[WHAT YOU ARE ASKED TO DO]
Which lines below hold the word "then"? Copy all of them.

[STORED DATA]
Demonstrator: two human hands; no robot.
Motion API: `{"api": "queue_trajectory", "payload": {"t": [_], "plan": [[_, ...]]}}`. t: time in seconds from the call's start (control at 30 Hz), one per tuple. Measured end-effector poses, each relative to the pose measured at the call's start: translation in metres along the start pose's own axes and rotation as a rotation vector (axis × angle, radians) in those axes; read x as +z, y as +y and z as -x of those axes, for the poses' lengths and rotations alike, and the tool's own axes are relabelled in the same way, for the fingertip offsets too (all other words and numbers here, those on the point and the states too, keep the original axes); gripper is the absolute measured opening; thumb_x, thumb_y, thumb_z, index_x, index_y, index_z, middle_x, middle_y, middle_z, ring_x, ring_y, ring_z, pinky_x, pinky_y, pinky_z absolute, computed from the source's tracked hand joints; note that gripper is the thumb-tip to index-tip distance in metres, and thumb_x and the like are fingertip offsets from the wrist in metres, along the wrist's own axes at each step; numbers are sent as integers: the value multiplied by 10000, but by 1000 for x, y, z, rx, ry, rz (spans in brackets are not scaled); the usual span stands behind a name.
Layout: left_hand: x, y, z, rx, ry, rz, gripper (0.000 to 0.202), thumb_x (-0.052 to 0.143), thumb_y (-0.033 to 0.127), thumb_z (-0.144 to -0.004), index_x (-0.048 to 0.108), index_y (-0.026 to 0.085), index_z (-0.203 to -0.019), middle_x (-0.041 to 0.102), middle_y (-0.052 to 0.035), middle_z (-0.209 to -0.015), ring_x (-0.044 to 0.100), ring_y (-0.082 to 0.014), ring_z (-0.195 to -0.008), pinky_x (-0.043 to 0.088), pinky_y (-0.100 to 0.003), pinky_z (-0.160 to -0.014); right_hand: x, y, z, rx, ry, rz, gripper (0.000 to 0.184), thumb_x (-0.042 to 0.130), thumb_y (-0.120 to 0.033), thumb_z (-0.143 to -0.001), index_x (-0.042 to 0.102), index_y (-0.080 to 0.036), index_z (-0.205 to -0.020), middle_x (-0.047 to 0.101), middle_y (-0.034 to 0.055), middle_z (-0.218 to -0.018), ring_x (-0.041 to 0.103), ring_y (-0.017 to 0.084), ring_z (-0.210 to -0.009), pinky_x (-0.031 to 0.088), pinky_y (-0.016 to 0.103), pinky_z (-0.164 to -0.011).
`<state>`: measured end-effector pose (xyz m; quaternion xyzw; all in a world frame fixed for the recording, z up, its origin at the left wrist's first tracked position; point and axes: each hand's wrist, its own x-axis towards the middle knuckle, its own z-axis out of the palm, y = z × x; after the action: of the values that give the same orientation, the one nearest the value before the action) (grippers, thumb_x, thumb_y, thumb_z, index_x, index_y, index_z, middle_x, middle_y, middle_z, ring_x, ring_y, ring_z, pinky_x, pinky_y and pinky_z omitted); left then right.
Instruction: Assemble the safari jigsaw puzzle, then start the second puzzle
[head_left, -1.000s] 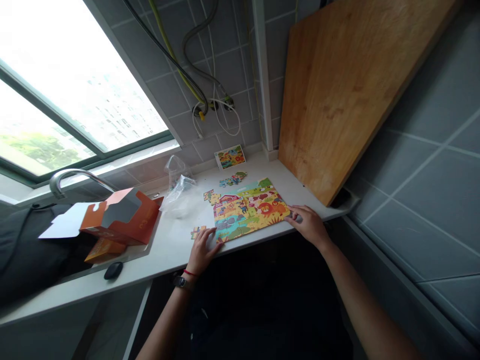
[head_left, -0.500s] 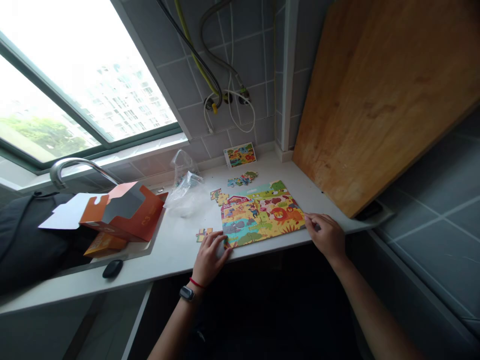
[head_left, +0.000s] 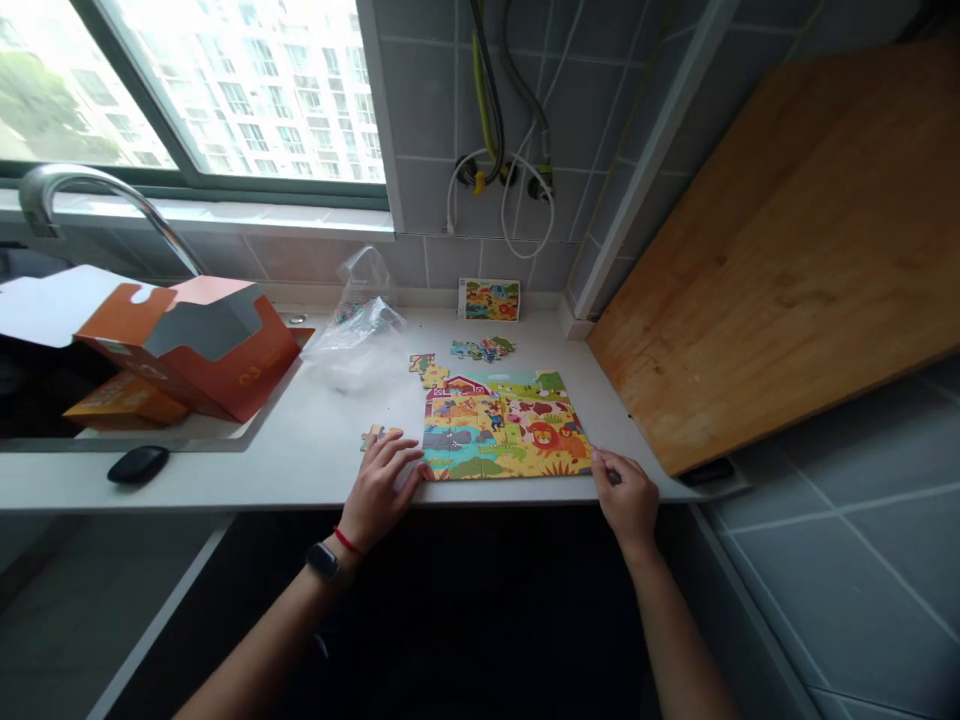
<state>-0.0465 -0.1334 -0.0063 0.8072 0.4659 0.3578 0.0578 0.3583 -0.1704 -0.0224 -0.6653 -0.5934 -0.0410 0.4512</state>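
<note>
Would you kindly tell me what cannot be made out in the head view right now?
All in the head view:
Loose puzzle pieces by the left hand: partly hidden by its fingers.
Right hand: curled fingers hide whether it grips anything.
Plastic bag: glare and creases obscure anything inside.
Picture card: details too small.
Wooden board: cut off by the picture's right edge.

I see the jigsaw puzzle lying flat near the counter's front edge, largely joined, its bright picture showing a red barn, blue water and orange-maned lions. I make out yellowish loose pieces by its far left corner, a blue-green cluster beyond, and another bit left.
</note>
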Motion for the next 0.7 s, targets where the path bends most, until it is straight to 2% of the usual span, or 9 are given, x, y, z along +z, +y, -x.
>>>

[WRITTEN RESPONSE]
`<state>`: measured end-effector pose (xyz m; quaternion xyzw; all in a world frame fixed for the recording, z up, its origin at the left wrist's first tracked position; point and axes: each hand's wrist, its own x-axis towards the middle knuckle, its own z-axis out of the palm, y = z × x; after the action: of the values that give the same orientation, the one nearest the value before the action) (grippers, thumb_x, thumb_y, thumb_z, index_x, index_y, index_z, middle_x, middle_y, middle_z, ring_x, ring_y, ring_z, pinky_x, pinky_y and pinky_z omitted); left then right.
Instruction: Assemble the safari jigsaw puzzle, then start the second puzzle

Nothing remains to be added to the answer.